Polito: perché serve il Partito democratico
di Barbara Mennitti
[01 giu 07]


L’Italia che cambia ha bisogno di una sinistra nuova, moderna e europea. E, soprattutto, di una sinistra che non debba essere necessariamente condannata alle alleanze tradizionali con la sua ala massimalista, ma che possa, se lo ritiene opportuno, anche allearsi con un partito altrettanto moderato del centrodestra, senza che si gridi allo scandalo e all’inciucio. Questa, in estrema sintesi, la tesi proposta da Antonio Polito durante la presentazione del suo ultimo libro, “Oltre il socialismo” (edito da Marsilio e Formiche), organizzata nella sede dei Circoli del buon governo di Marcello Dell’Utri e introdotta da Stefano Caliciuri, responsabile del settimanale “il Circolo”. Sicuramente l’ex direttore del Riformista e neo senatore della Margherita non ha fra i suoi difetti quello della reticenza, perché, approfittando di una platea più che compiacente, non ha esitato a dichiarare obsoleti due dei tre grandi ideali usciti dalla rivoluzione francese: l’egualitarismo e la fratellanza.

L’egualitarismo, ha argomentato Polito, non può costituire la base per una politica di governo, perché raggiunge un punto limite oltre il quale degenera, creando disuguaglianza. L’Italia di oggi è piena di esempi, dai blocchi salariali nel pubblico impiego, alle università che danno tutte un titolo di studi con lo stesso valore, pur non essendo tutte ugualmente impegnative e prestigiose.

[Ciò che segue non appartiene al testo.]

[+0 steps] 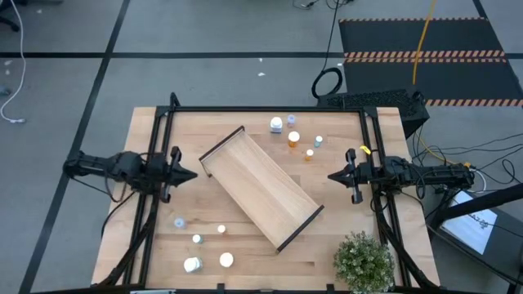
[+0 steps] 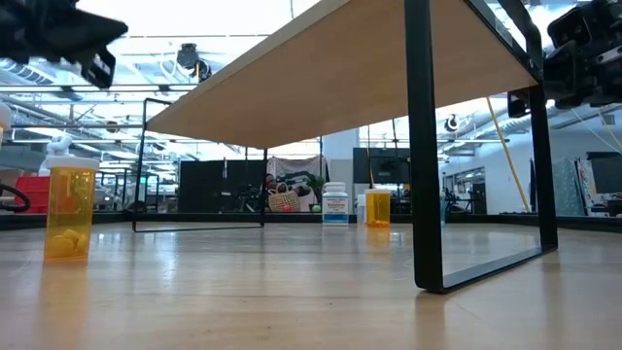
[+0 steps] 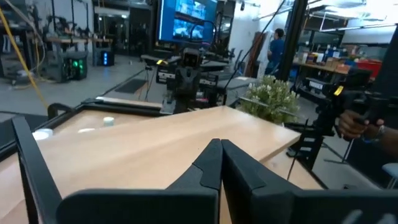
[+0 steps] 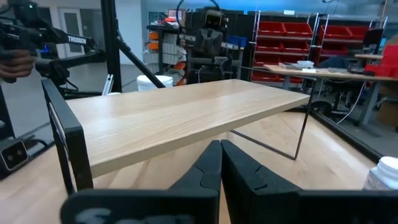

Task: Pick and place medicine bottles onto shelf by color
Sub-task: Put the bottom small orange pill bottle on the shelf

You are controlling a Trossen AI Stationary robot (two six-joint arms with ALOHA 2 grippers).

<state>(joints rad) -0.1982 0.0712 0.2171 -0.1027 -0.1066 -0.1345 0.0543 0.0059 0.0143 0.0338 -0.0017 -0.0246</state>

Tutti elementi che ostacolano il dinamismo della nostra società, frustrando il talento e gli sforzi, non premiando il merito e, di fatto, livellando la società verso il basso. Gli uomini, ha continuato Polito, non nascono di certo tutti uguali. Nascono semmai con il diritto di perseguire il proprio talento in condizioni di parità e quindi il tema dell’uguaglianza si va a giocare in gran parte sul piano dell’istruzione, un piano dove contano, semmai, le disuguaglianze di reddito più che quelle di nascita. Ma nella gara della vita, secondo il senatore, ci sarà sempre chi arriverà primo, chi secondo e chi terzo. E per fortuna, aggiunge, perché la voglia di arrivare, di migliorarsi degli individui è l’elemento fondante del dinamismo di una società, che è dinamica, solo se è formata da individui dinamici. Una cosa che risultava quasi banale alla platea dei Circoli, ma che fa tutt’un altro effetto se si pensa che a pronunciarla è qualcuno che proviene da un ambiente in cui “individualismo” è ancora una parolaccia. E infatti Polito sorride e aggiunge: “Certo, questo è un punto che mi porta un po’ al di fuori della tradizione della sinistra”.

Rimane, dunque, l’ideale della libertà che, come sottolineato da Caliciuri nella sua introduzione, è la parola più ricorrente nel libro di Polito. Ed è intorno a questo ideale che bisogna costruire la nuova identità del centrosinistra, ricalcando un’operazione che molte sinistre europee hanno già compiuto, come il New Labour in Gran Bretagna o i socialdemocratici in Germania. E come, in parte, è stato già fatto dal centrodestra nel ’94 anche se, ha aggiunto Polito, oggi forse c’è bisogno di un ulteriore scarto, traendo ispirazione ancora una volta dai nuovi leader europei: da Nicolas Sarkozy che in Francia si distacca fortemente dalla tradizione gollista, o David Cameron che sta rinnovando radicalmente immagine e contenuti dei conservatori britannici. I partiti nuovi, secondo Polito, nascono quando cambiano le fasi storico-politiche delle società ed è per questo che ora ha senso la nascita del Partito democratico, per avere finalmente due grandi raggruppamenti che si fondino sul principio della libertà. E a questo punto il senatore Dell’Utri, presente in sala, non ha resistito alla tentazione di prendere il microfono e prospettare un futuro in cui si possa verificare un’alleanza fra il Partito democratico e Forza Italia. Provocazione raccolta di buon grado da Polito, ben conscio però di quanto sarebbe difficile fare accettare un passo del genere alle rispettive basi. Ma, ha chiosato Antonio Polito, “in politica bisogna avere il coraggio di rischiare” perché è chi rischia e riesce a interpretare le società che cambiano che vince le elezioni. E allora coraggio.